- AIM OF THE TASK
Below are entries. Copy exactly the lines running from the line that holds "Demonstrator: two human" to the line that holds "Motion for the", with both ends included.

- SUPPLIED MATERIAL
+ + + + + + +

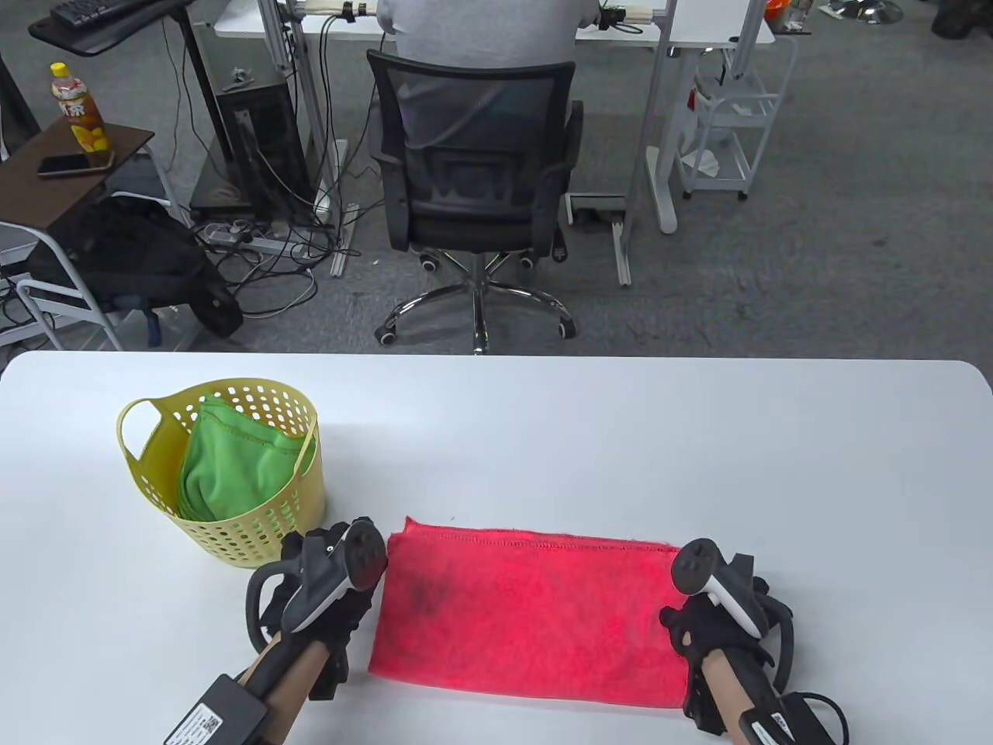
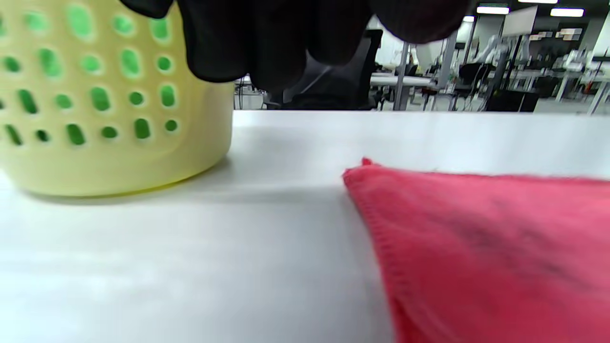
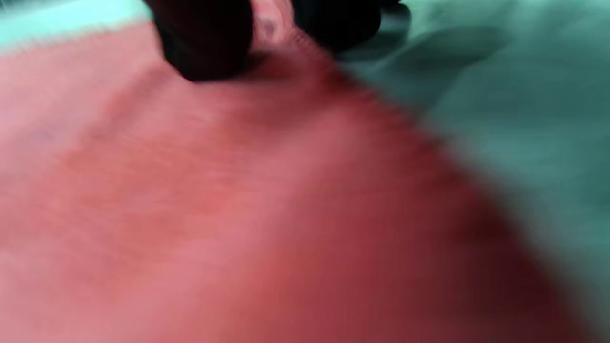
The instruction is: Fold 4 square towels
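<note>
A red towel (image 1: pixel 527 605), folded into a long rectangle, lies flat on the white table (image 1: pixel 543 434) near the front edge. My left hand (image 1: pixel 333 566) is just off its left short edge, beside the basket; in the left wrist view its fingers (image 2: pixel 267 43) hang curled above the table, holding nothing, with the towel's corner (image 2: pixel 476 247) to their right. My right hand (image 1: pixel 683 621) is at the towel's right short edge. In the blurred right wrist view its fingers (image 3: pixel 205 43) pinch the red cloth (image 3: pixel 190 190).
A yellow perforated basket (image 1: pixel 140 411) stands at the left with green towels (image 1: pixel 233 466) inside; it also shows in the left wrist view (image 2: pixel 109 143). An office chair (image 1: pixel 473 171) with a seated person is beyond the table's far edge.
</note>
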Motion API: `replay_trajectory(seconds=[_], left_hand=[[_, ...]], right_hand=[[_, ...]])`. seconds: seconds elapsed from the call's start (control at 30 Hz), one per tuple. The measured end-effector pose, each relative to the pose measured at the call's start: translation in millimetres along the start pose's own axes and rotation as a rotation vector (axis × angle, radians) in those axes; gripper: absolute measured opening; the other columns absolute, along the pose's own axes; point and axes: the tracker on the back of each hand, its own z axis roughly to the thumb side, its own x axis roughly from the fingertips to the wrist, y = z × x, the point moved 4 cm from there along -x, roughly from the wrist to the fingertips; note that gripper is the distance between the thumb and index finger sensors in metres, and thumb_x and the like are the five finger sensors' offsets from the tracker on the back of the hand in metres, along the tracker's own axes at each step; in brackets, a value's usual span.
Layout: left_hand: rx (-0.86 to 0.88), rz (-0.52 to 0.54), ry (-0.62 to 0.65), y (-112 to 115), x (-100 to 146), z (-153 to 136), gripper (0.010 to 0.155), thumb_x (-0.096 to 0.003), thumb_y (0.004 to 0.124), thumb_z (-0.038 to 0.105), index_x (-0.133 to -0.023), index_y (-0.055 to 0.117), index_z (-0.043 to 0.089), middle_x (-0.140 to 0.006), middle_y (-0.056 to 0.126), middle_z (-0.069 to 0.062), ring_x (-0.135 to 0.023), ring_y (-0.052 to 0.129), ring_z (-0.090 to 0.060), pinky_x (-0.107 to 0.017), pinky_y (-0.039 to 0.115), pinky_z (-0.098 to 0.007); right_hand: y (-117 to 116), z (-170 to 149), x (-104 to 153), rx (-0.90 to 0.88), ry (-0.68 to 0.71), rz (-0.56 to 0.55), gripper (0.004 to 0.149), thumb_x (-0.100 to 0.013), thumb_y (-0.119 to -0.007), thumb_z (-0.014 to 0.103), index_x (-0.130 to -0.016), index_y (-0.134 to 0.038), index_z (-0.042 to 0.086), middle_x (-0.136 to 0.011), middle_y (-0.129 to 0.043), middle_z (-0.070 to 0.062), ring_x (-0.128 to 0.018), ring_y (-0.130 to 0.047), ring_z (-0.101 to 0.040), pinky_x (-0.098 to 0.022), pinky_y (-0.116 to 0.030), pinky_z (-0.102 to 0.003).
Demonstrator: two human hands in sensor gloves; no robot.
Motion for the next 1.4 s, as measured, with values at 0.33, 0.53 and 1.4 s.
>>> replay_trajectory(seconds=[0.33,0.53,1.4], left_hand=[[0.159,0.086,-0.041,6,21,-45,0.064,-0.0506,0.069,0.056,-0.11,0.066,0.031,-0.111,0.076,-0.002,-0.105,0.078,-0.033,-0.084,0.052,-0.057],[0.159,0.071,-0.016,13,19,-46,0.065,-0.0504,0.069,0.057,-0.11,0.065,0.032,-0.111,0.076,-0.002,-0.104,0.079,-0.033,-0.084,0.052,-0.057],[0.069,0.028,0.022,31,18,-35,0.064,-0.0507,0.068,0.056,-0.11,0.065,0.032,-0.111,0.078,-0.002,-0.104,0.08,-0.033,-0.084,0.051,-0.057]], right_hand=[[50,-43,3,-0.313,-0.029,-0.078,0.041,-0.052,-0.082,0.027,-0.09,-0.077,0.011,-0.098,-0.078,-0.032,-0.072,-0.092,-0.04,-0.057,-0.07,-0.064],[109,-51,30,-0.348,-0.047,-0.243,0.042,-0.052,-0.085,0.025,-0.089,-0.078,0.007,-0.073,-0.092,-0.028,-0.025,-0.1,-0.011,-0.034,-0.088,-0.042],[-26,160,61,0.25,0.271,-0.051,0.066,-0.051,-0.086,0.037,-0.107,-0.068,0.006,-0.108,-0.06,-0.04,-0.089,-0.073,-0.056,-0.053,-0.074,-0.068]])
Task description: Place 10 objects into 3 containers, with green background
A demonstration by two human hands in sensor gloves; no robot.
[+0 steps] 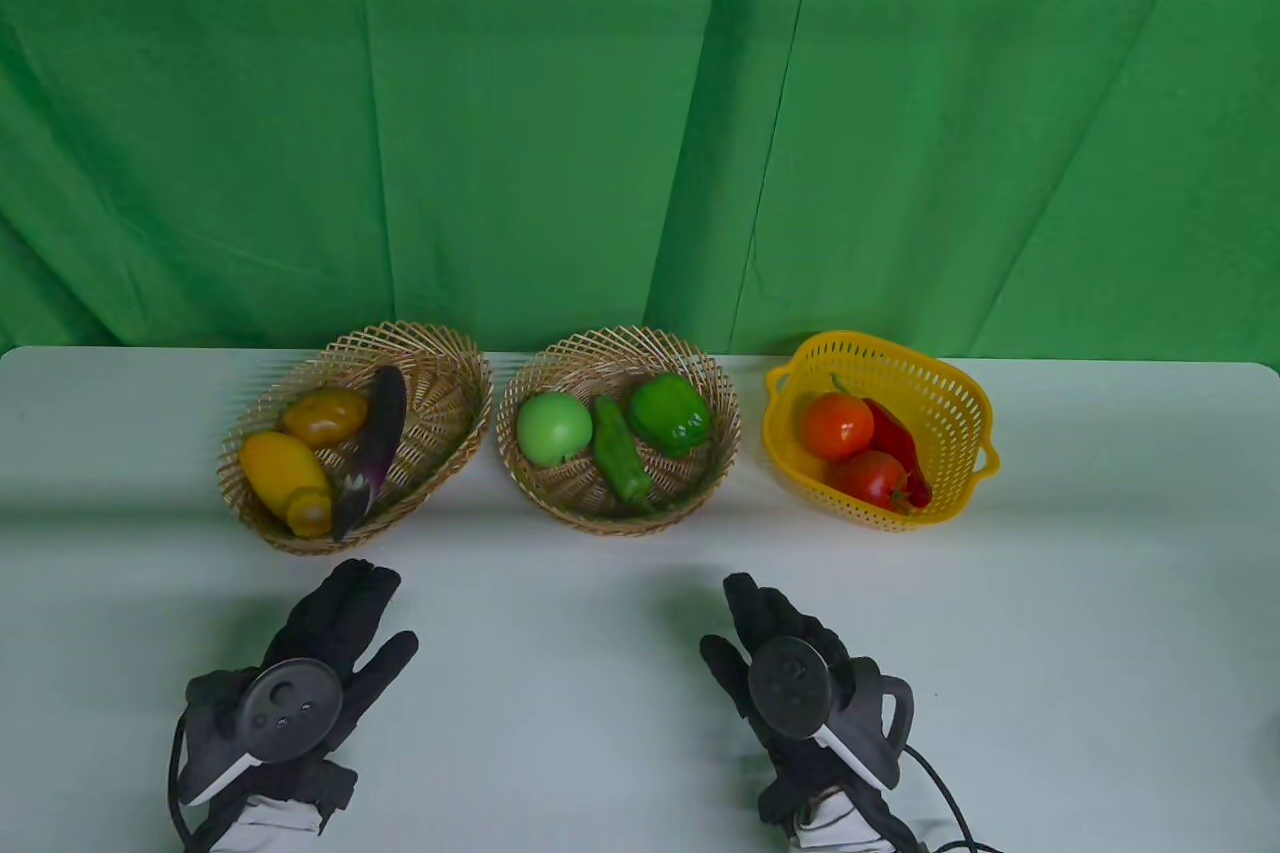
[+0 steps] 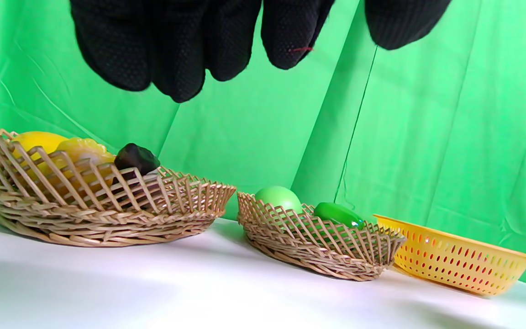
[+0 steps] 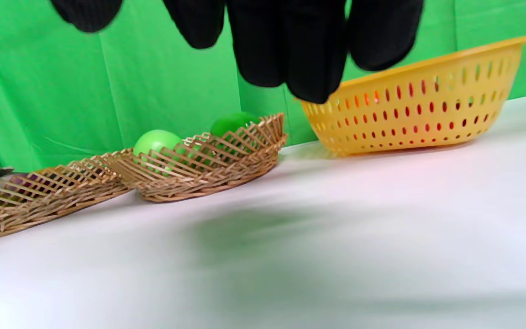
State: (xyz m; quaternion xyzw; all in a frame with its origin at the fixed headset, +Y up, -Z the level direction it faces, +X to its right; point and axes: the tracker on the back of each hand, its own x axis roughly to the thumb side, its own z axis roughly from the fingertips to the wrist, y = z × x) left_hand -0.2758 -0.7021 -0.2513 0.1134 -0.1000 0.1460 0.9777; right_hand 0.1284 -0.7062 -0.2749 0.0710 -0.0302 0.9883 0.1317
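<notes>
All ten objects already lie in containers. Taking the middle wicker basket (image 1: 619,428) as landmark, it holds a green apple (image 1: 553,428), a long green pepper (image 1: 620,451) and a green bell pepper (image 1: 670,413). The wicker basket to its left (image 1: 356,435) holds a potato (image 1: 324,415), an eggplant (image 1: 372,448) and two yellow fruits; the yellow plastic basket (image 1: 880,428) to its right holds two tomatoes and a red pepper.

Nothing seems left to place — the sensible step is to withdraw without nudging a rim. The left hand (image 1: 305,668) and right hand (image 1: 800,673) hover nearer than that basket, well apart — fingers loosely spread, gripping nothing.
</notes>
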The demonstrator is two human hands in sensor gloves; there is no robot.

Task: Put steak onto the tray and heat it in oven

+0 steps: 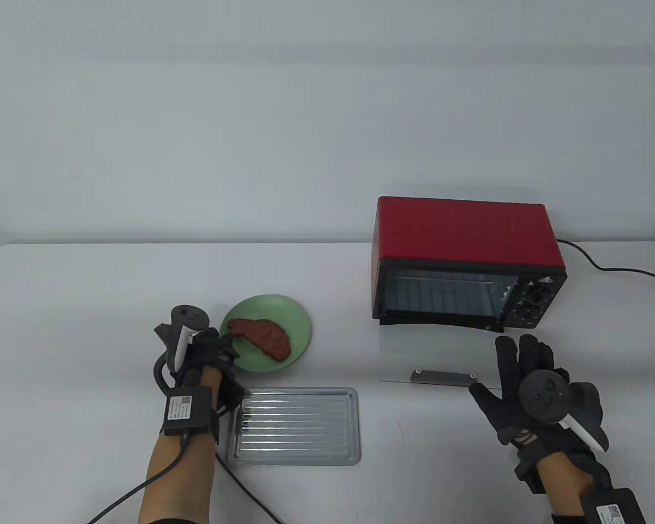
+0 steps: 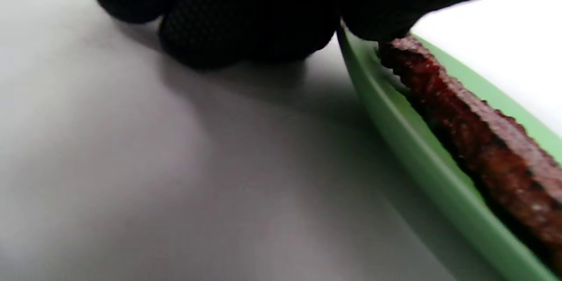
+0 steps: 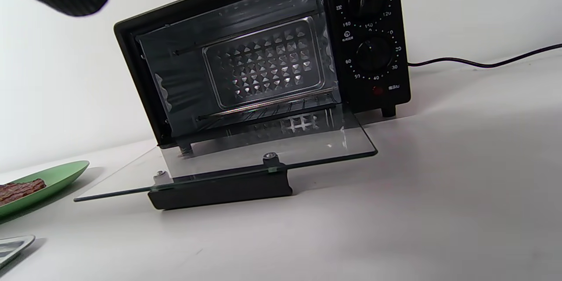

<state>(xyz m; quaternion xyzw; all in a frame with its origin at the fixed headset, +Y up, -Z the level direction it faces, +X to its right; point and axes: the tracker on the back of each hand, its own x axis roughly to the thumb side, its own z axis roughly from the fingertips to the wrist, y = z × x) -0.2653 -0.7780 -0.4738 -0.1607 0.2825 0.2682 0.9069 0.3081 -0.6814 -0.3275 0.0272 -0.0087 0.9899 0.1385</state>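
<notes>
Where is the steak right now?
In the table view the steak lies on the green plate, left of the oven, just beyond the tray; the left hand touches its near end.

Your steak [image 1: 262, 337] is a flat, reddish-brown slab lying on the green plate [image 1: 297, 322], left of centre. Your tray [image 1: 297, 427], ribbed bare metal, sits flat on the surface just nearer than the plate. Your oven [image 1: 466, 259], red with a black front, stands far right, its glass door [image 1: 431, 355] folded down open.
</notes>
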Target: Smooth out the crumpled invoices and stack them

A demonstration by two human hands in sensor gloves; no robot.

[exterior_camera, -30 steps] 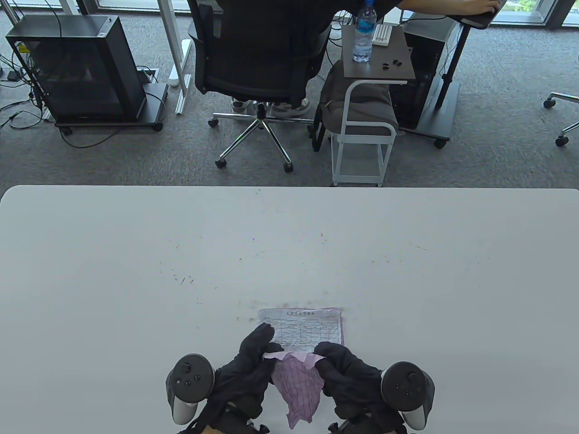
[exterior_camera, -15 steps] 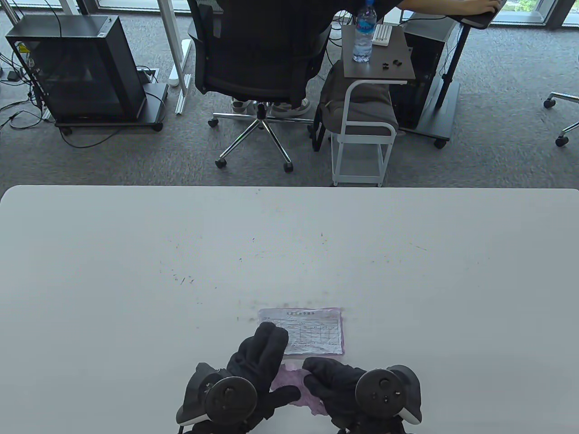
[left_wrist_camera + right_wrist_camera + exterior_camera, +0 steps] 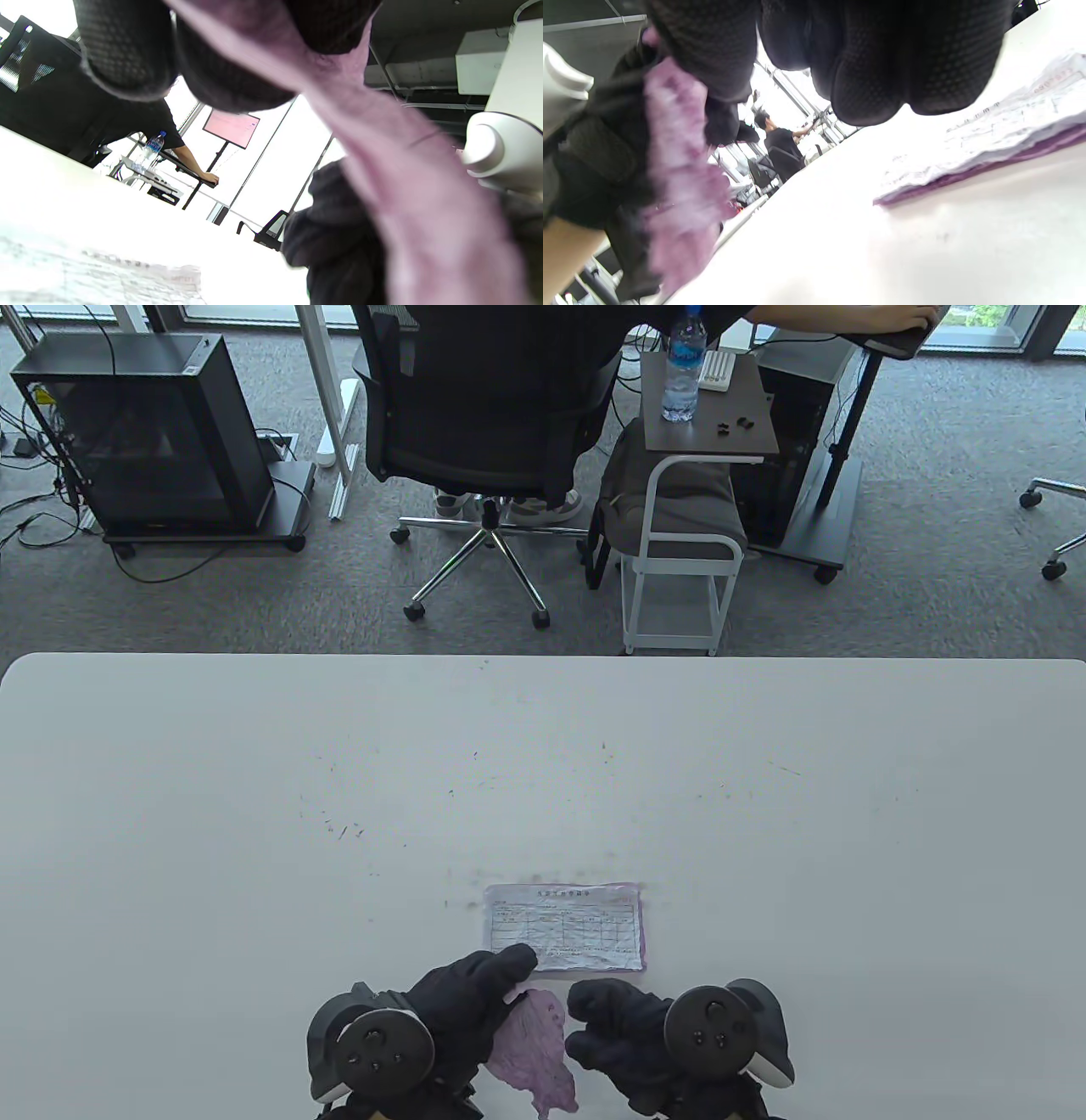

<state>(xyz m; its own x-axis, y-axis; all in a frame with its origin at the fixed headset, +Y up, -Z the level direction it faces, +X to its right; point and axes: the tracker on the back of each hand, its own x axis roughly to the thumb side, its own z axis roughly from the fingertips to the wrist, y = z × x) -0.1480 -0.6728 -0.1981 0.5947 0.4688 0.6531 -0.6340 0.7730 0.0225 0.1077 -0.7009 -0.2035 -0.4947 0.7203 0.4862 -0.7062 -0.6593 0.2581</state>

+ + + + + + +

- EXERCISE ANSWER
Demonstrator: two human hands in sensor gloves; no robot.
Motion for the next 1.4 s, as measured, with values at 0.33, 0.53 and 1.4 s.

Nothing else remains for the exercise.